SAN DIEGO (CN) – A former member of the California Coastal Commission testified Tuesday about his failure to disclose private meetings with developers which led to his recusal in a vote on a contentious coastal development in Orange County.
Steve Kinsey served on the California Coastal Commission from 2011 to 2016, including a stint as chairman. He is one of five current and former commissioners involved in a civil trial in San Diego brought by government watchdog group Spotlight on Coastal Corruption and its well-known environmental rights attorney Cory Briggs.
Spotlight claims the commissioners failed to follow a disclosure requirement in the Coastal Act requiring Coastal Commission members to notify the public of private meetings or discussions – known as ex parte communications – within seven days of the communication taking place.
If the commissioners are found to have violated the disclosure requirement of the Coastal Act they could be forced to pay civil penalties of up to hundreds of thousands of dollars.
Kinsey failed to disclose two ex parte meetings he had with the developers of the Newport Banning Ranch Project which proposed to clean up and redevelop an oil field in the Orange County city of Newport Beach.
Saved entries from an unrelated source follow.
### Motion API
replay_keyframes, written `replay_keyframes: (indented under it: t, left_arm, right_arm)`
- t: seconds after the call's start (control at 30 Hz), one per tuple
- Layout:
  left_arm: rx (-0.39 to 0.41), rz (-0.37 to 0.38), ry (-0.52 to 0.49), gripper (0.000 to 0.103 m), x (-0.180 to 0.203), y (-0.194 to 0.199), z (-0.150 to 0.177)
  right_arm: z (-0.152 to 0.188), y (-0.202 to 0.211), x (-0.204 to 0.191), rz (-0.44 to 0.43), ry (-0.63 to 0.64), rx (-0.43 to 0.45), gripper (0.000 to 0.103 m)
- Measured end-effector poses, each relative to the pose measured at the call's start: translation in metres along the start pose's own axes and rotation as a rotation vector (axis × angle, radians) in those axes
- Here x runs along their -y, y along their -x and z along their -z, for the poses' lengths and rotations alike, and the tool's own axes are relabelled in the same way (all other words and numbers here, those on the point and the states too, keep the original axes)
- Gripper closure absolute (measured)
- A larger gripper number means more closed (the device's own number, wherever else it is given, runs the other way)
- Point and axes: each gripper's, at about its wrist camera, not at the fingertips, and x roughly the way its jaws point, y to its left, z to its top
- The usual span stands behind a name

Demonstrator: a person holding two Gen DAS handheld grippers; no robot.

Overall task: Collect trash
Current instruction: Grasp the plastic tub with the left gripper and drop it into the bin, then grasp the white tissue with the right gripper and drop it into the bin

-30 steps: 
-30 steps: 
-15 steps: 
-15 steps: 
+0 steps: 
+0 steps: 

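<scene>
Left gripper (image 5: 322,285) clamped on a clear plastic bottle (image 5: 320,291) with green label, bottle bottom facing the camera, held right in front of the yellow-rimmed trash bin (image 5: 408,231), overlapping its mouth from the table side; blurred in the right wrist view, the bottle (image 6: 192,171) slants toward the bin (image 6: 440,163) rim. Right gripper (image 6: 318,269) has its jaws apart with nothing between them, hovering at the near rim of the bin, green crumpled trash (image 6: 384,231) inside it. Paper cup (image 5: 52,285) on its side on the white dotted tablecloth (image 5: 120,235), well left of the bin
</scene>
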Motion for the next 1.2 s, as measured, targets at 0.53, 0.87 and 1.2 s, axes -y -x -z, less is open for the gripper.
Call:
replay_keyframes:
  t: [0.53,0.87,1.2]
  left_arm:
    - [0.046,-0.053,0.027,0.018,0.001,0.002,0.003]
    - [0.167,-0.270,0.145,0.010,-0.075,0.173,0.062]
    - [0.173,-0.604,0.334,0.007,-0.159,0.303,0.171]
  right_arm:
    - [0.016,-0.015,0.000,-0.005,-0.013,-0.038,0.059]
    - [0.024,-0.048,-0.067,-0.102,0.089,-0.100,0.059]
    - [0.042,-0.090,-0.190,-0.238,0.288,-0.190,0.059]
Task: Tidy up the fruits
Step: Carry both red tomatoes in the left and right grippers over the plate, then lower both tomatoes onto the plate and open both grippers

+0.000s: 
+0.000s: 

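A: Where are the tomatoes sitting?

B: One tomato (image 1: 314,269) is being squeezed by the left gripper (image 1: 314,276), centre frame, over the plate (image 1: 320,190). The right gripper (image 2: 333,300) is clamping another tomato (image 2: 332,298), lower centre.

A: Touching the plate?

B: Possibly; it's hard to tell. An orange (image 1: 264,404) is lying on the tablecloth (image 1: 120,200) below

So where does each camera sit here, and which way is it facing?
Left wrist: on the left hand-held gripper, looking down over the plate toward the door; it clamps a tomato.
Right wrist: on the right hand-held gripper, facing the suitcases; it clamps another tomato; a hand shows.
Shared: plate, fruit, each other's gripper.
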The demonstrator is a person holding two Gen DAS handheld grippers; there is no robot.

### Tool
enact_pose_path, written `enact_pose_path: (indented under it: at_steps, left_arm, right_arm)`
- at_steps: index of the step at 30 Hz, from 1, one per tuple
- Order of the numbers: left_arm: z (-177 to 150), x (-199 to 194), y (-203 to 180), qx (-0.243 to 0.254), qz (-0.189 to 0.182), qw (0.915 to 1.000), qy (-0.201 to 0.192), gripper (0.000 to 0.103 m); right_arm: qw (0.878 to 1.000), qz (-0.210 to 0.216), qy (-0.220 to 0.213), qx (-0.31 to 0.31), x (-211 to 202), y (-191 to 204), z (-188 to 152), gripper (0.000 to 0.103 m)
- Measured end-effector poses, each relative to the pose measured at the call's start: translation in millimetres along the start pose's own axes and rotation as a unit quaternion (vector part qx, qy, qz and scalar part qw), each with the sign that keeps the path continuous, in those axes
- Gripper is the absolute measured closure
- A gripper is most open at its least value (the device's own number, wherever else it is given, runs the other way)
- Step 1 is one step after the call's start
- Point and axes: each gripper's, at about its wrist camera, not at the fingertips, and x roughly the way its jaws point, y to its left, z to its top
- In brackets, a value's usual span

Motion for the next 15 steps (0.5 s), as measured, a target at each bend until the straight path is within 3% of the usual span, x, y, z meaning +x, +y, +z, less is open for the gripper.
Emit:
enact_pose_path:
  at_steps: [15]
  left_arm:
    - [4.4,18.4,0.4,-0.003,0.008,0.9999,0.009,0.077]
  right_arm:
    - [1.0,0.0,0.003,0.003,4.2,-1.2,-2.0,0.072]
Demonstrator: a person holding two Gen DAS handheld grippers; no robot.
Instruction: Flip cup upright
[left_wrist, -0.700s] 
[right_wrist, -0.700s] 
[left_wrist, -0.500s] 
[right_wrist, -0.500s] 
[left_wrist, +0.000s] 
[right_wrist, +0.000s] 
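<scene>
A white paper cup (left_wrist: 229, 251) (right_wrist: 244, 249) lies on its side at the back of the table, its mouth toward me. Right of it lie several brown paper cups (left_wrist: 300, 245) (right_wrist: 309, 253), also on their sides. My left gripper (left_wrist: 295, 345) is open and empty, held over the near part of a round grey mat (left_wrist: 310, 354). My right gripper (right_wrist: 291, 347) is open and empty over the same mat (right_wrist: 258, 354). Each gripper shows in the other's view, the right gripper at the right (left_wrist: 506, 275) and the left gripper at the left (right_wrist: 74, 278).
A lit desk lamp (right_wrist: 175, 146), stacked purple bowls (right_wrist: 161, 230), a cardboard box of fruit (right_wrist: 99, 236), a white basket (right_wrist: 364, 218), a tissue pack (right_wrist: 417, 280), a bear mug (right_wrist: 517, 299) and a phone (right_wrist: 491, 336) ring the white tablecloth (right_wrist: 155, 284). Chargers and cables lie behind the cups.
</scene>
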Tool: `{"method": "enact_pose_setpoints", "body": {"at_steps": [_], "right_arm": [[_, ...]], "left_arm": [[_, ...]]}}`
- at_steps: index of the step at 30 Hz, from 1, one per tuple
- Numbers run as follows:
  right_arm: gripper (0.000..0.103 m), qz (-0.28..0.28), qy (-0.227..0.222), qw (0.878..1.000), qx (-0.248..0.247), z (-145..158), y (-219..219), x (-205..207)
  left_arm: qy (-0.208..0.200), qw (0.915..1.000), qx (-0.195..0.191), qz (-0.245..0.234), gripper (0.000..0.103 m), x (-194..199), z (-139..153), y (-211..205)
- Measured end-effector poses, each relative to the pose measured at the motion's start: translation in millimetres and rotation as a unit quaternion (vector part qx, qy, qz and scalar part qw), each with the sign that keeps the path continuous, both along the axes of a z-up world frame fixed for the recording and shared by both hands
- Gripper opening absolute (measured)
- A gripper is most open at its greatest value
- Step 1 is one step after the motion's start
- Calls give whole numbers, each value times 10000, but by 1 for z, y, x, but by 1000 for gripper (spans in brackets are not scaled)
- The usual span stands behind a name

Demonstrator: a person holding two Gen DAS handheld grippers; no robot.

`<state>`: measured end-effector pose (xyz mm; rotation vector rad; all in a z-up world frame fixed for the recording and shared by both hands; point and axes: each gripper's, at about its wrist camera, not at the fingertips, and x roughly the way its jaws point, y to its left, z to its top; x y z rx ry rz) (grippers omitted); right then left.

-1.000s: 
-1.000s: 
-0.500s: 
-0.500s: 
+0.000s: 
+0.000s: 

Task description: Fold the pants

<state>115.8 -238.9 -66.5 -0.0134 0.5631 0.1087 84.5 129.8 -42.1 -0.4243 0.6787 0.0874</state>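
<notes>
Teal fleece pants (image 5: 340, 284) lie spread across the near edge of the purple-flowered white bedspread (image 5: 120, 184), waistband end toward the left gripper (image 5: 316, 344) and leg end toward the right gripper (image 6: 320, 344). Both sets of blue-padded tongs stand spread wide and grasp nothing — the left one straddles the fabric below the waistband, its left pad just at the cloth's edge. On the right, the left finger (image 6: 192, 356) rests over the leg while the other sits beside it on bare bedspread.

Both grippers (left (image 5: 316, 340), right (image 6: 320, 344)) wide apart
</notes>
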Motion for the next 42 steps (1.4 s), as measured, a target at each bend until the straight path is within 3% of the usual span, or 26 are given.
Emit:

Kinsey ultimately recused himself from voting on the development, and the Coastal Commission denied approval of the project after a 12-hour public hearing in September 2016.
In San Diego Superior Court Judge Timothy Taylor’s courtroom Tuesday, Kinsey acknowledged that while he believed he was honest during his tenure on the Coastal Commission and never intentionally withheld information, he did fail to disclose ex parte communications.
“The belated disclosures occurred in 2016 for activities that occurred in 2015,” Kinsey said when questioned by his attorney, Deputy Attorney General Joel Jacobs.
Kinsey said during that timeframe he was in the process of moving his 90-year-old parents from Arizona to live with his family. An architect and general contractor by trade, Kinsey said he was spending 20 hours a week overseeing construction of a small building for his parents to live on his property in addition to his duties for the Coastal Commission and his position as a Marin County supervisor.
Kinsey said his family situation “may help to explain” his actions, or inactions, at the time but was not an excuse for failing to follow the ex parte disclosure requirement in the Coastal Act.
“I am not representing it was a reason not to file my ex partes,” Kinsey said when Briggs questioned him on re-direct.
“There appears to be a number of ex parte disclosures not within the stated requirement of time.”
Environmental advocates opposed to the Newport Banning Ranch proposal saw Kinsey’s failure to disclose his ex parte meetings with the project developer as a sign the former commissioner was kowtowing to development interests.
The issue was revealed in an investigation by the Los Angeles Times. Kinsey later recused himself from voting on the project after fellow commissioner Dayna Bochco, who was also present at a meeting with Banning Ranch developers, reported the ex parte and Kinsey did not. Kinsey has maintained his failure to disclose the meetings was a mistake.
While Kinsey said in court Tuesday he has a “vivid understanding at this point” about reporting ex parte communications, he said he never received formal training on the disclosure requirement while he was a commissioner.
Kinsey said there was “no coaching, no counseling, no calling me out in any way on ex parte matters” by Coastal Commission staff.
Kinsey recounted dozens of ex parte communications he had with advocates who lobbied commissioners ahead of votes on their respective causes. He said he met with or talked to some advocates on up to 70 occasions.
The bench trial is expected to wrap up Wednesday.